La mission principale du DRS est de s'attaquer aux défis de longue date dans la finance islamique en injectant des niveaux sans précédent de transparence, d'efficacité et de conformité réglementaire automatisée. En tokenisant des actifs physiques sur une blockchain sous forme de reçus numériques, le système crée une piste immuable et vérifiable, garantissant que chaque transaction financière adhère strictement aux principes islamiques et aux exigences réglementaires.
Le projet s'appuie sur un puissant consortium technologique. Le système fonctionnera sur "HashSphere", un réseau privé et autorisé construit sur la technologie de Hedera et déployé via Google Cloud.

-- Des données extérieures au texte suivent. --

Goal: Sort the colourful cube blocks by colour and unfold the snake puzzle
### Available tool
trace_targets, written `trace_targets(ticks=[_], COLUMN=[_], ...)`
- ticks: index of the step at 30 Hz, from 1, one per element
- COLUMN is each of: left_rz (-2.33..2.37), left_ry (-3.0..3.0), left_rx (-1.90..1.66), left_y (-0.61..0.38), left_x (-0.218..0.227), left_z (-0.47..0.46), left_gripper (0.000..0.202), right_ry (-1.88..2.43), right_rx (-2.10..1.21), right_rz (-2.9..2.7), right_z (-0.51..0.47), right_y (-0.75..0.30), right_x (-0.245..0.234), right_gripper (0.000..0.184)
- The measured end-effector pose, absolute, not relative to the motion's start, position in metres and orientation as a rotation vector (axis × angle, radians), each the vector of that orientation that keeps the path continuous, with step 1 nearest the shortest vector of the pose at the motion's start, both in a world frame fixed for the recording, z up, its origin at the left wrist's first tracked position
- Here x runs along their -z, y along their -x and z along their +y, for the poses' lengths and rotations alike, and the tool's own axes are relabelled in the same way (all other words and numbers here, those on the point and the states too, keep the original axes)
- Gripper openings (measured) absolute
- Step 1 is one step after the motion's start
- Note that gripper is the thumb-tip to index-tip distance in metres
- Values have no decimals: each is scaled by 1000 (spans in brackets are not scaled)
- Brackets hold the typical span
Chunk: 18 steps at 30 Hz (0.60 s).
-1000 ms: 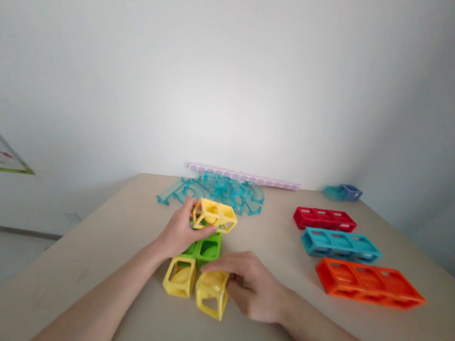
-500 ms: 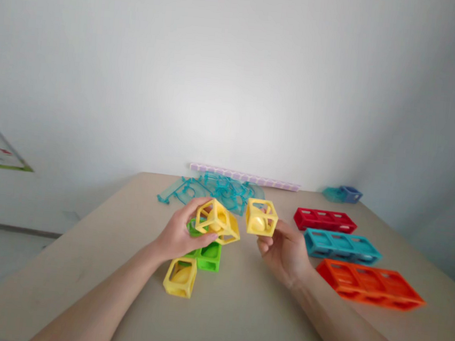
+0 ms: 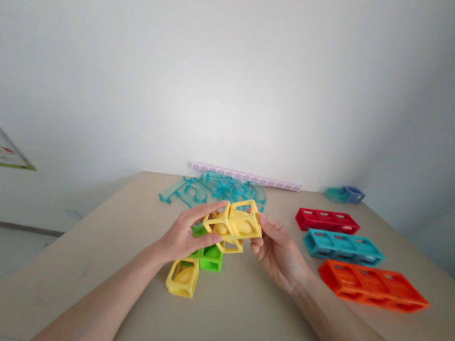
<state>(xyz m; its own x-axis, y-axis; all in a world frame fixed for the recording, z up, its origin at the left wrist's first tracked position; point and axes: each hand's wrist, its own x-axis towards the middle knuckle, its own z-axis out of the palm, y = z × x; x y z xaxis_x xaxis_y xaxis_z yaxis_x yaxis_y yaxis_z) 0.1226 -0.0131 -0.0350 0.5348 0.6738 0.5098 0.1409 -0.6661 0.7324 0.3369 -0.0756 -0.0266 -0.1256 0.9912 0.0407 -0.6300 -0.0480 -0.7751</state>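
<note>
My left hand (image 3: 183, 236) grips a yellow double frame block (image 3: 218, 230) lifted above the table. My right hand (image 3: 280, 250) holds a single yellow cube block (image 3: 245, 221) pressed against the right side of that double block. Below them a green frame block (image 3: 209, 254) lies on the beige table (image 3: 238, 311), partly hidden by my left hand. Another yellow cube block (image 3: 182, 277) stands on the table just in front of the green one.
Long frame blocks lie at the right: red (image 3: 327, 221), teal (image 3: 343, 246), orange (image 3: 373, 284). A heap of clear teal track pieces (image 3: 210, 187) and a purple strip (image 3: 246, 176) lie at the back by the wall. Small blue pieces (image 3: 346, 193) sit far right.
My right hand picked up a yellow cube from the table front, raised it, and brought it left against the double block in my left hand, which tilted slightly.
</note>
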Motion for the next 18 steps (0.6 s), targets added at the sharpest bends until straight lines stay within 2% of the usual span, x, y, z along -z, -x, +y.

Le développement est un effort tripartite : le laboratoire d'actifs numériques du QFC fournit le cadre réglementaire et la supervision, l'Association Hashgraph livre l'infrastructure blockchain de base pour la sécurité et l'évolutivité, et Blade Labs—qui a obtenu sa licence fintech du QFC en 2024—dirige le développement des contrats intelligents et des interfaces utilisateur.
Cette collaboration stratégique marque une étape significative dans le rapprochement de l'industrie de la finance islamique, évaluée à plusieurs trillions de dollars, avec le potentiel de pointe de la blockchain. En créant un environnement numérique de confiance, le Qatar se positionne comme un leader mondial dans l'avenir de la finance, établissant une nouvelle norme sur la façon dont la technologie peut améliorer l'intégrité et l'accessibilité des systèmes financiers éthiques.